Religious
- Born: 31 December 1706 Venice, Republic of Venice
- Died: 8 November 1745 (aged 38) Ostra Vetere, Ancona, Papal States
- Venerated in: Roman Catholic Church
- Beatified: 10 October 1993, Saint Peter's Square, Vatican City by Pope John Paul II
- Feast: 8 November
- Attributes: Poor Clare habit

= Elisabetta Maria Satellico =

Italian Roman Catholic nun

Elisabetta Maria Satellico (31 December 1706 – 8 November 1745) – in religious Maria Crocifissa – was an Italian Roman Catholic professed religious from the Poor Clares who served as her convent's abbess.

Her beatification was celebrated on 10 October 1993.

==Life==
Elisabetta Maria Satellico was born in the Republic of Venice on 31 December 1706 to Piero Satellico and Lucia Mander. Satellico – and her parents as well – lived in the home of her priest maternal uncle who instilled in her a moral and cultural education.

Satellico was often frail during her childhood but made up for her poor health in her musical and singing abilities. She cultivated a deep religious faith as a child and was determined to enter the religious life at the earliest time possible as part of the Capuchin Poor Clares and she often said: "I want to become a nun and if I succeed I want to become a saint". She was a student at the Poor Clare convent at Ostra Vetere where she used the organ and sang songs.

The order received her into their ranks in Senigallia in 1720. She was later elected as the abbess of her convent in 1742. Due to her age the Bishop of Senigallia did not grant her permission to be vested in the habit though the new bishop Bartolomeo Castelli allowed her to do so on 13 May 1725; this enabled her to commence her novitiate until her profession which she made on 19 May 1726 in the name of "Maria Crocifissa" into the hands of the vicar general of the diocese.
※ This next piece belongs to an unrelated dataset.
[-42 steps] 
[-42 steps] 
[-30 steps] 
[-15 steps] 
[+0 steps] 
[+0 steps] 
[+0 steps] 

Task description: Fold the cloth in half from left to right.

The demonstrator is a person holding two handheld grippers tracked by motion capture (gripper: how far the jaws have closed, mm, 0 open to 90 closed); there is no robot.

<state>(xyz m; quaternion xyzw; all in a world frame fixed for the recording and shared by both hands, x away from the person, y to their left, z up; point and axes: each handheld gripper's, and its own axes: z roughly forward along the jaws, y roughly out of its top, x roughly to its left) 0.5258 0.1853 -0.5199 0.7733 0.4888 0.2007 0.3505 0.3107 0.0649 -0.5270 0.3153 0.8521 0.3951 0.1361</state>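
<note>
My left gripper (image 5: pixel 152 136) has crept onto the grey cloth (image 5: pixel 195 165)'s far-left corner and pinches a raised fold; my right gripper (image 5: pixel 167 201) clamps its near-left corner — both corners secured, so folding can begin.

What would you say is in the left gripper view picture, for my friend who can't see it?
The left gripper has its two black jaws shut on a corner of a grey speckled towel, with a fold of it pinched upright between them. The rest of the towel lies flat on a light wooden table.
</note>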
Her spiritual directors were Angelo Sandreani and Giovanni Battista Scaramelli (her first biographer).

Satellico died of tuberculosis on 8 November 1745 and she was buried at the Chiesa di Santa Lucia in Ostra Vetere.

==Beatification==
The beatification process opened in an informative process that commenced on 18 August 1752 in the Diocese of Senigallia that was later suspended though resumed in 1826 under Pope Leo XII before stalling once more. Pope Pius X later resumed the cause in 1914 before his death. One more process followed this, as well as the approval of her writings on 12 April 1916, while the two previous processes received validation from the Congregation of Rites.

The beatification process commenced – on an official level – when she was titled as a Servant of God on 22 February 1806 under Pope Pius VII.
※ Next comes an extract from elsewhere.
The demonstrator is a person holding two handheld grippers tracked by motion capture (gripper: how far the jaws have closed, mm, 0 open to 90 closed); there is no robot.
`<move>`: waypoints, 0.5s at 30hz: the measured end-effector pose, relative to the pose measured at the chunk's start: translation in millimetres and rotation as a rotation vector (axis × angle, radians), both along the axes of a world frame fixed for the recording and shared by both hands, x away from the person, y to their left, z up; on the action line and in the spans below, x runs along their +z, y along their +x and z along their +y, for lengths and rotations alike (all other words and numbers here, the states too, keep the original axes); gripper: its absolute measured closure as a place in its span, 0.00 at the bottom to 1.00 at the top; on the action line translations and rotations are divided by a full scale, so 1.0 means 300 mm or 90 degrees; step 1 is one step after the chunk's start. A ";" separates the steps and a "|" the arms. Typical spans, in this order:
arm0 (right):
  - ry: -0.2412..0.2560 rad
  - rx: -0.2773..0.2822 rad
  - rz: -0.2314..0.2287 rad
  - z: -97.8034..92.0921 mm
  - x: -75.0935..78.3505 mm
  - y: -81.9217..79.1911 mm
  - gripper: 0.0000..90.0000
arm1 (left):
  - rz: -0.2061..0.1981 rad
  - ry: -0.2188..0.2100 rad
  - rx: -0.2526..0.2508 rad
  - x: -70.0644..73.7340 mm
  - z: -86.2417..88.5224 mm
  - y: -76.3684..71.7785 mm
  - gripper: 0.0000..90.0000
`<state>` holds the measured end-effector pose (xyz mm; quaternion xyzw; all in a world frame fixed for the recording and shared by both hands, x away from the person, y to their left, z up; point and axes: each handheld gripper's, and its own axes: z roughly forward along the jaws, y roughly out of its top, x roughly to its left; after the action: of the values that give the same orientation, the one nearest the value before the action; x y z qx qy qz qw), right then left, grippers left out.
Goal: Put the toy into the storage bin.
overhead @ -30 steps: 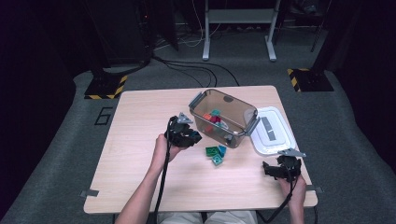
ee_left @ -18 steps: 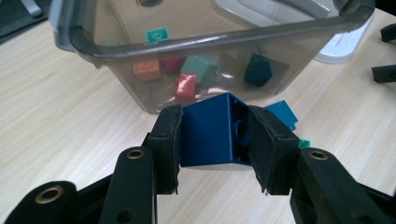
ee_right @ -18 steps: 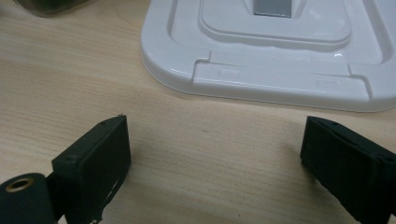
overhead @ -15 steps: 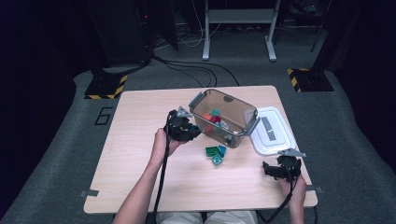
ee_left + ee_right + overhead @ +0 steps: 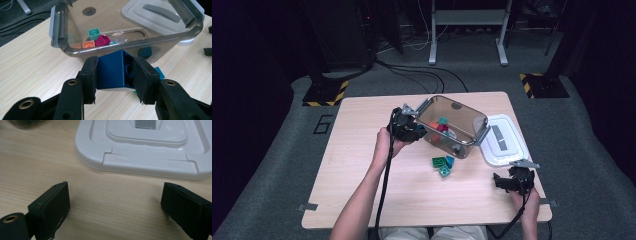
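Left gripper view: the left gripper (image 5: 116, 75) has its two jaws pinched on a blue brick (image 5: 113, 70), one pad on each side face, with the brick's hollow underside turned toward the right-hand jaw. The brick hangs just short of the near rim of the bin (image 5: 75, 51), clear of the table (image 5: 25, 67). So the relation that matters is plain: the bin's open mouth lies straight ahead of the brick and slightly above it, tilted toward the camera. Past the rim, a teal brick (image 5: 94, 33), a magenta brick (image 5: 102, 40) and an orange brick (image 5: 88, 45) already lie inside. Behind the bin rests the lid (image 5: 160, 15).

In the high view the left gripper (image 5: 408, 126) sits touching or nearly touching the bin's (image 5: 452, 125) left end, while a few green bricks (image 5: 442, 165) lie loose on the table just in front of the bin. The right gripper (image 5: 511, 181) rests well apart, near the table's front right corner, below the lid (image 5: 504, 142).

In the right gripper view its jaws stand wide apart and hold nothing, with the lid (image 5: 150, 157) just beyond them.

Judging from this, the left hand is the nearer by far, and the coming move is a short lift forward over the rim before letting go.
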<state>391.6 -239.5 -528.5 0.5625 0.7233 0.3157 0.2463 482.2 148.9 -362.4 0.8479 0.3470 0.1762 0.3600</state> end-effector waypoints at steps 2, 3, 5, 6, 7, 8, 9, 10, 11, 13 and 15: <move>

The postulation later submitted the Positio to the Congregation for the Causes of Saints decades later in 1985 which allowed for a team of theologians to approve the cause on 27 November 1990 and for the C.C.S. to follow suit on 9 April 1991. On 14 May 1991 she was proclaimed to be Venerable after Pope John Paul II confirmed that the late religious had led a life of heroic virtue.
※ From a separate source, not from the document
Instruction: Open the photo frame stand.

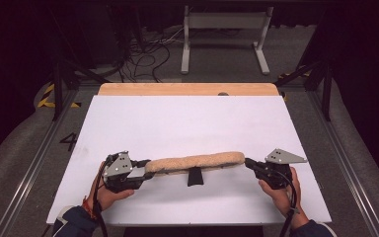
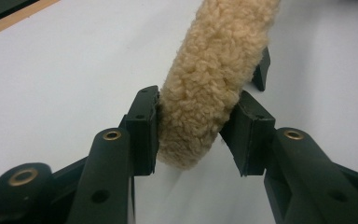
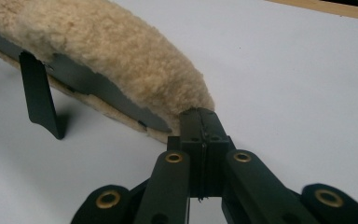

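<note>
Fleece pad: a long tan, woolly pad [image 1: 195,162] on a dark backing, stretched lengthwise between the two claws, one end at each.
Left claw: the left claw [image 1: 147,170] has its jaws set apart on either side of the pad's near end; in the left gripper view [image 2: 196,133] the fleece sits between the pads, one jaw pressed against the wool, the other close beside it with a thin gap showing.
Right claw: the right claw [image 1: 247,162] meets the pad's other end; in the right gripper view [image 3: 203,135] its jaws are pressed flat together at the tip of the pad, right where fleece and dark backing end. Whether an edge of the backing is pinched between them I cannot tell.
Backing: a dark flat strip [image 3: 98,84] runs along the underside of the fleece, ahead and to the left of the right claw.
Black tab: a short black piece [image 1: 195,176] hangs from the backing about midway between the claws, its lower end on the counter.
Hands: the left hand [image 1: 109,195] and right hand [image 1: 282,192] grip the claw handles, behind the claws.
Counter: white sheet [image 1: 187,123] over a wooden top, carrying the pad ahead of both claws.
</note>
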A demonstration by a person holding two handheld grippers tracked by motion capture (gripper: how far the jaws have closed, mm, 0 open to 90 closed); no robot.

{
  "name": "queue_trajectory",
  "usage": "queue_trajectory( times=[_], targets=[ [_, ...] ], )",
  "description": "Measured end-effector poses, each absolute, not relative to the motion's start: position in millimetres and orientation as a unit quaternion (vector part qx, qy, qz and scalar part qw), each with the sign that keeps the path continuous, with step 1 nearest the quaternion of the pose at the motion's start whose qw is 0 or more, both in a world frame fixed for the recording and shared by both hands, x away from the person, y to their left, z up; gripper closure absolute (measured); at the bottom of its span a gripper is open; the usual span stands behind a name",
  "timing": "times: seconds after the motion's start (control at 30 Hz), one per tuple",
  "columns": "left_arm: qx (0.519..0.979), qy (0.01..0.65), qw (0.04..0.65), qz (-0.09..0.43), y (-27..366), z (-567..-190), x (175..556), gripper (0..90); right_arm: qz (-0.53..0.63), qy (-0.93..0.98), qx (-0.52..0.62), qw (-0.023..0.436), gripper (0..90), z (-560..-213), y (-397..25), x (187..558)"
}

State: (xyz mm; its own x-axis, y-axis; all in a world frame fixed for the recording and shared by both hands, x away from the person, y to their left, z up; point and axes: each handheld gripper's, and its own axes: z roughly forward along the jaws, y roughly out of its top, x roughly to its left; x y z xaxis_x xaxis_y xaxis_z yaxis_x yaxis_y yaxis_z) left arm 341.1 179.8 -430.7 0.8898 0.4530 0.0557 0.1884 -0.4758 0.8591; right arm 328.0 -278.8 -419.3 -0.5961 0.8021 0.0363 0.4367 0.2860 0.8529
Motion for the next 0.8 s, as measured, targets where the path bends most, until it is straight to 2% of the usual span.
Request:
queue_trajectory(
  times=[0.8],
  targets=[
    [0.848,0.187,0.479,0.128,180.1,-431.5,340.8,58.5,0.436,0.771,0.407,0.222,90.0,-419.8,-273.9,334.8]
  ],
)
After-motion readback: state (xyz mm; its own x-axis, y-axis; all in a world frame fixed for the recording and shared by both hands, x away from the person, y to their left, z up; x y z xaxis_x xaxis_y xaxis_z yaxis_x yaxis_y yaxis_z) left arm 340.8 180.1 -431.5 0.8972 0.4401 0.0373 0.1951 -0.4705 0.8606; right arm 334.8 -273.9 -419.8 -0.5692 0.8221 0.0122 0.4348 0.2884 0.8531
The miracle needed for her beatification was investigated in a diocesan process in the Italian diocese of its origin and received the validation of the C.C.S. on 4 October 1991 while a medical board met and approved the healing to be a miracle on 1 April 1992; theologians followed on 9 October 1992 and the C.C.S. gave their approval to it as well on 12 January 1993. John Paul II provided the final approval needed on 2 April 1993 and beatified Satellico on 10 October 1993.